But aren't we now finding ways around the Fourier uncertainty? I believe there was a recent Nobel price for advances in microscopy.
... it's about whether QM is correct.
That one is easy: QM is not correct. It is a model - ie. a best approximation etc, but there is almost certainly going to be something, somewhere that is not entirely covered by the model. Isn't that what we all hope for: that we discover something new and amazing?
... if spacetime is quantized (there's a minimum possible distance and a minimum possible time, and all times/distances are integer multiples of these minima) then the wavefunctions wouldn't be continuous...

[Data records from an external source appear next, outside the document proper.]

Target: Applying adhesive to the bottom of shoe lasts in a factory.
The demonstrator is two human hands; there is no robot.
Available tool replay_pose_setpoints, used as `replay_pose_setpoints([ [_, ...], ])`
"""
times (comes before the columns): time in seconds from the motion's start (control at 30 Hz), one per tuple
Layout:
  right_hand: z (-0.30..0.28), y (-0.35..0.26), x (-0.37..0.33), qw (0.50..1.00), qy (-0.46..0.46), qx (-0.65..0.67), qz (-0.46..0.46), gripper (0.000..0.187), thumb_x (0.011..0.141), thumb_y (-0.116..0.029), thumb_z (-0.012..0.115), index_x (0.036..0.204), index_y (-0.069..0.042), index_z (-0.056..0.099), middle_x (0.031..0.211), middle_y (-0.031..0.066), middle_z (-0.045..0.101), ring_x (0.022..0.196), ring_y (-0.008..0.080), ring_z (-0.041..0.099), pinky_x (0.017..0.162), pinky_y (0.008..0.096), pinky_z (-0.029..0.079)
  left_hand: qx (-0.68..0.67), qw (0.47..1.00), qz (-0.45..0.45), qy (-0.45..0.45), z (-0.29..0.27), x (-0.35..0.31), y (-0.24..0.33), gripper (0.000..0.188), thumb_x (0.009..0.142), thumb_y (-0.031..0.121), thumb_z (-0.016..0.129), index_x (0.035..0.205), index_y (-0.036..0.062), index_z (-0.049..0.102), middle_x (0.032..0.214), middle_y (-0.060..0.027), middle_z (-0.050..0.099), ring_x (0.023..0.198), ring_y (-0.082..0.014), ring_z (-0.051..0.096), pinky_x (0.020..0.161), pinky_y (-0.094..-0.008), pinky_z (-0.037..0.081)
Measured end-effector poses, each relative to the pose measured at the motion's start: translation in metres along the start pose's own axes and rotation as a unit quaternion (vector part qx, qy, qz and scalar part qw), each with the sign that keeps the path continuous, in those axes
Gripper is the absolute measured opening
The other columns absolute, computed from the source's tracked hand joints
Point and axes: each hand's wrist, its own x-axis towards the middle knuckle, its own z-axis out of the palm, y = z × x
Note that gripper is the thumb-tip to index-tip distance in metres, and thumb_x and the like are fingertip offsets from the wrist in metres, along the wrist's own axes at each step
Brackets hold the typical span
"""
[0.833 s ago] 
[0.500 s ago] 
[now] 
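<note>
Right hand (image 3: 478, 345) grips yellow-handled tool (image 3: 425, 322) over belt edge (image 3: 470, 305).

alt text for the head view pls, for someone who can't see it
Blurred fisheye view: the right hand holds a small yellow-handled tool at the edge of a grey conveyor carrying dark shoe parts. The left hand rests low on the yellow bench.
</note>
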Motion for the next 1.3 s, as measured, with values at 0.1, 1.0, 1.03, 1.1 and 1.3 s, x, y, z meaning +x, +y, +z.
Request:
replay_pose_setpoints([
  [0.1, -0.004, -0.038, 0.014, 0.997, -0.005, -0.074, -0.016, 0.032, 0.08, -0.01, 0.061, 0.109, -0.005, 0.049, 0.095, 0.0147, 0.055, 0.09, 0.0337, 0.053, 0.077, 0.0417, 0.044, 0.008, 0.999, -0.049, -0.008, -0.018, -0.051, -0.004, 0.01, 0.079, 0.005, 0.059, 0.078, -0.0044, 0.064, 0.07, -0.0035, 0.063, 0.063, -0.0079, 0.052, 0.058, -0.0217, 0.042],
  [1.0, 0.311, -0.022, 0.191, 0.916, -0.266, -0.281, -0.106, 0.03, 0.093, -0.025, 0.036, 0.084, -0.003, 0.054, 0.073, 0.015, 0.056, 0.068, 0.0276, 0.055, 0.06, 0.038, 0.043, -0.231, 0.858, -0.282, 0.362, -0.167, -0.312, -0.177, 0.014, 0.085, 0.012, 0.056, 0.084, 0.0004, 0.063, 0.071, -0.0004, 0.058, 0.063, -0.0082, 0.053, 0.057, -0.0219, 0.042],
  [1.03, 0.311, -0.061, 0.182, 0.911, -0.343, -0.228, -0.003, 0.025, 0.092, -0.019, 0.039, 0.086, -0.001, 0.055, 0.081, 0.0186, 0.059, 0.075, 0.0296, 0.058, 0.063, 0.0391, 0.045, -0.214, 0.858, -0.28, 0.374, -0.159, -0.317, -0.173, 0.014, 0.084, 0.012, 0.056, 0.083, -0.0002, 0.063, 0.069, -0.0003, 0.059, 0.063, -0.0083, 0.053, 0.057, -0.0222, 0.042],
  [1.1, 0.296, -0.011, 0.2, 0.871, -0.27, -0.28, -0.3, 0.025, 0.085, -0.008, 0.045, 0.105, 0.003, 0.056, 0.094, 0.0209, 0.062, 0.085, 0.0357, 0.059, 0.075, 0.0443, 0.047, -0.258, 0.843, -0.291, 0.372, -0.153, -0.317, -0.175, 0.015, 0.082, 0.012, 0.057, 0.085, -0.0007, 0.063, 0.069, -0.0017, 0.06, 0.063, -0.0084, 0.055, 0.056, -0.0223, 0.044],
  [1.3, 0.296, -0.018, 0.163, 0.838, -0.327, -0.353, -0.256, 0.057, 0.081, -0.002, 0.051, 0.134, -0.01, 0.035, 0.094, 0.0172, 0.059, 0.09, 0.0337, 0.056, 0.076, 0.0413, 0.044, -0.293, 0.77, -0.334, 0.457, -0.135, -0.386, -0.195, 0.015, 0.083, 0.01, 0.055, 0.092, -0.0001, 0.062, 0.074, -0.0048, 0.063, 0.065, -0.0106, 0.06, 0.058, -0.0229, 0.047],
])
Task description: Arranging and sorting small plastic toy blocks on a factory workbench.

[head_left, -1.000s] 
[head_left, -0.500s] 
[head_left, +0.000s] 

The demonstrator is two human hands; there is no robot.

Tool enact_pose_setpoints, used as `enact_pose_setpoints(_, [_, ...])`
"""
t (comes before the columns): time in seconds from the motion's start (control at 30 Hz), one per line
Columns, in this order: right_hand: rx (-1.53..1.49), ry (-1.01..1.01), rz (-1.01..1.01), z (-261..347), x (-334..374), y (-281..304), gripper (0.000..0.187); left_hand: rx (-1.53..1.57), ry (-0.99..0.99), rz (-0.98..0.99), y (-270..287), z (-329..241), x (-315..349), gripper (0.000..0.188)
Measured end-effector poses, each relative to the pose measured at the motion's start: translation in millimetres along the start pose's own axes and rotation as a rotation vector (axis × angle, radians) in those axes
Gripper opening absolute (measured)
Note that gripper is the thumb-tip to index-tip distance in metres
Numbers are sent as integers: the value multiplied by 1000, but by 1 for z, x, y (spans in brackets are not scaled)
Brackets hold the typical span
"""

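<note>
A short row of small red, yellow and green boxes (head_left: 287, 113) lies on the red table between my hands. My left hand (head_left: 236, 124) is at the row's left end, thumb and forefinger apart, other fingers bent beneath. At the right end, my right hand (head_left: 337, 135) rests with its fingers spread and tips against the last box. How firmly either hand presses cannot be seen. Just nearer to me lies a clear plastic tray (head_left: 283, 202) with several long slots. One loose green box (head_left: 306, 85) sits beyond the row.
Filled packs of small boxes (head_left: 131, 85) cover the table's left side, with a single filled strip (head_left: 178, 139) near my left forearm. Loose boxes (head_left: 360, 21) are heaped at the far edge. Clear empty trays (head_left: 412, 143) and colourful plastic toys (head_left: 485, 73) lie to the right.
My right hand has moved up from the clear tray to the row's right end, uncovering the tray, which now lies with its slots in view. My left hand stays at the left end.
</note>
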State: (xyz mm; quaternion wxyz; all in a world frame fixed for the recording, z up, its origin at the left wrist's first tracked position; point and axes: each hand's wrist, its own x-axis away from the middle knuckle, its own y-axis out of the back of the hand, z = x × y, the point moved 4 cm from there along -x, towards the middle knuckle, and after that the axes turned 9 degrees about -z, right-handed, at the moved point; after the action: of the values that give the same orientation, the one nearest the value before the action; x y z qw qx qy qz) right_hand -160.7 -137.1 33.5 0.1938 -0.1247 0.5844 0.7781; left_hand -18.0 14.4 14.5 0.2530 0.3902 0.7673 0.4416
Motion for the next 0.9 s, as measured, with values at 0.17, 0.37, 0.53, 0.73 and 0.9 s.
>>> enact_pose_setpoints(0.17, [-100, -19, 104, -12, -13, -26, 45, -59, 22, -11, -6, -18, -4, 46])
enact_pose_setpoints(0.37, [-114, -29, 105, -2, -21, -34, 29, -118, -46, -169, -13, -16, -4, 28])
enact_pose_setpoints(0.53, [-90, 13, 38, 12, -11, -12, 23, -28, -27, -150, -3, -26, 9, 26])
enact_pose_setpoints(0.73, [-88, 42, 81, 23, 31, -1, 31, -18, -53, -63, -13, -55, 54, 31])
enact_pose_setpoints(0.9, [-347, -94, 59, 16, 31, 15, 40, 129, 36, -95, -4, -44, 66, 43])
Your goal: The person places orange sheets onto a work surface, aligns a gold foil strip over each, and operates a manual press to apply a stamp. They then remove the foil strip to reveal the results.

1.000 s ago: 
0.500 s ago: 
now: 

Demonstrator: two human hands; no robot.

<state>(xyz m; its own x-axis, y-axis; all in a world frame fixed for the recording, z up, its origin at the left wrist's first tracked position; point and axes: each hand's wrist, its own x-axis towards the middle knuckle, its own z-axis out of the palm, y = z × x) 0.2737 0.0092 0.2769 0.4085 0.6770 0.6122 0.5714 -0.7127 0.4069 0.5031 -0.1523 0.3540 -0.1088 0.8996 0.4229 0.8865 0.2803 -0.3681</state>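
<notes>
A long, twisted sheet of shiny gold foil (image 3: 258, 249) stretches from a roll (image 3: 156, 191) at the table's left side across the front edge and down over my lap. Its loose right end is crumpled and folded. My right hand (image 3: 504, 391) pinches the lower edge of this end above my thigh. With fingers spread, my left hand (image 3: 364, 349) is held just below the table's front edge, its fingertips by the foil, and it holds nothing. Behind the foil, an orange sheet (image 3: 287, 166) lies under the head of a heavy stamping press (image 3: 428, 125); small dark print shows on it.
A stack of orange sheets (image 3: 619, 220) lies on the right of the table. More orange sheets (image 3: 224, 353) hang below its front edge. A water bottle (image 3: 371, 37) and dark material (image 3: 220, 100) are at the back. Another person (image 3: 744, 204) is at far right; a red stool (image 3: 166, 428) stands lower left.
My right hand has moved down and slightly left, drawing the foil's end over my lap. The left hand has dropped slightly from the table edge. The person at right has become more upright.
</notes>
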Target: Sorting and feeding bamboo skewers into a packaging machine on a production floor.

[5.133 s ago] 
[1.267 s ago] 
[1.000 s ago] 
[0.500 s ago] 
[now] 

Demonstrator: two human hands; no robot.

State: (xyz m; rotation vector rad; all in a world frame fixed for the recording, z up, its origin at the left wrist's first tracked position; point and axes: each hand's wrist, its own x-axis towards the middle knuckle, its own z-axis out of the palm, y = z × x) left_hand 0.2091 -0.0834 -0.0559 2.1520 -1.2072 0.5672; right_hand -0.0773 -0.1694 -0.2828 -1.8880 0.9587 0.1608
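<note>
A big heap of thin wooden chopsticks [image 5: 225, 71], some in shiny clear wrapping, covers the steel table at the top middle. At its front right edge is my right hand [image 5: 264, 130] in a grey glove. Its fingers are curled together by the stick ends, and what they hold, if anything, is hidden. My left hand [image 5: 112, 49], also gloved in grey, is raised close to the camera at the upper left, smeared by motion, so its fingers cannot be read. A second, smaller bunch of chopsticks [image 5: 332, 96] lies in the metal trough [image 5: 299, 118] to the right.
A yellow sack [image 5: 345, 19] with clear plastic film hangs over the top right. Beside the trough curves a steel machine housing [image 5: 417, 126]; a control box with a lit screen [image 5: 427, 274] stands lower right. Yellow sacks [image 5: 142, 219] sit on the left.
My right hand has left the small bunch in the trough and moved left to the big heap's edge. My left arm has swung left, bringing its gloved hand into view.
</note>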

Ah, but continuity is a matter of topology. If space itself is quantized, the topology would have to be restricted to fit space, and wavefunctions may well be not only continuous, but also smooth, if a suitable geometry can be constructed. This, in a way, illustrates the gripes I have with QM; there is almost a culture of mysticism surrounding it (or its interpretation), that stops you from reaching a deeper understanding, because you expect it to be fundamentally impossible - so you tend to lapse back into a classical mode of consideration. Thus, the typical line of thought becomes something like "1) What would the classical scenario look like?, 2) Construct the Hamiltonian 3) Apply The Magical Transformation and get a differential equation, 4) Solve to get the wavefunction". Nowhere in this process is an understanding deeper than classical mechanics required, and that, I suspect, is why people keep talking about space being discontinuous. Einstein's genius, IMO, was that he understood that physics must be intrinsic to space, and that the resulting geometry plays a dominant role in how the laws of physics work. So, even if space turns out to be a finely minced subspace of an embedding, Cartesian space, that is not actually relevant, since all the physics - the 'reality' if you like - is confined to the geometry of that subspace, and the geometry is the only interaction there is between physical space and the embedding space.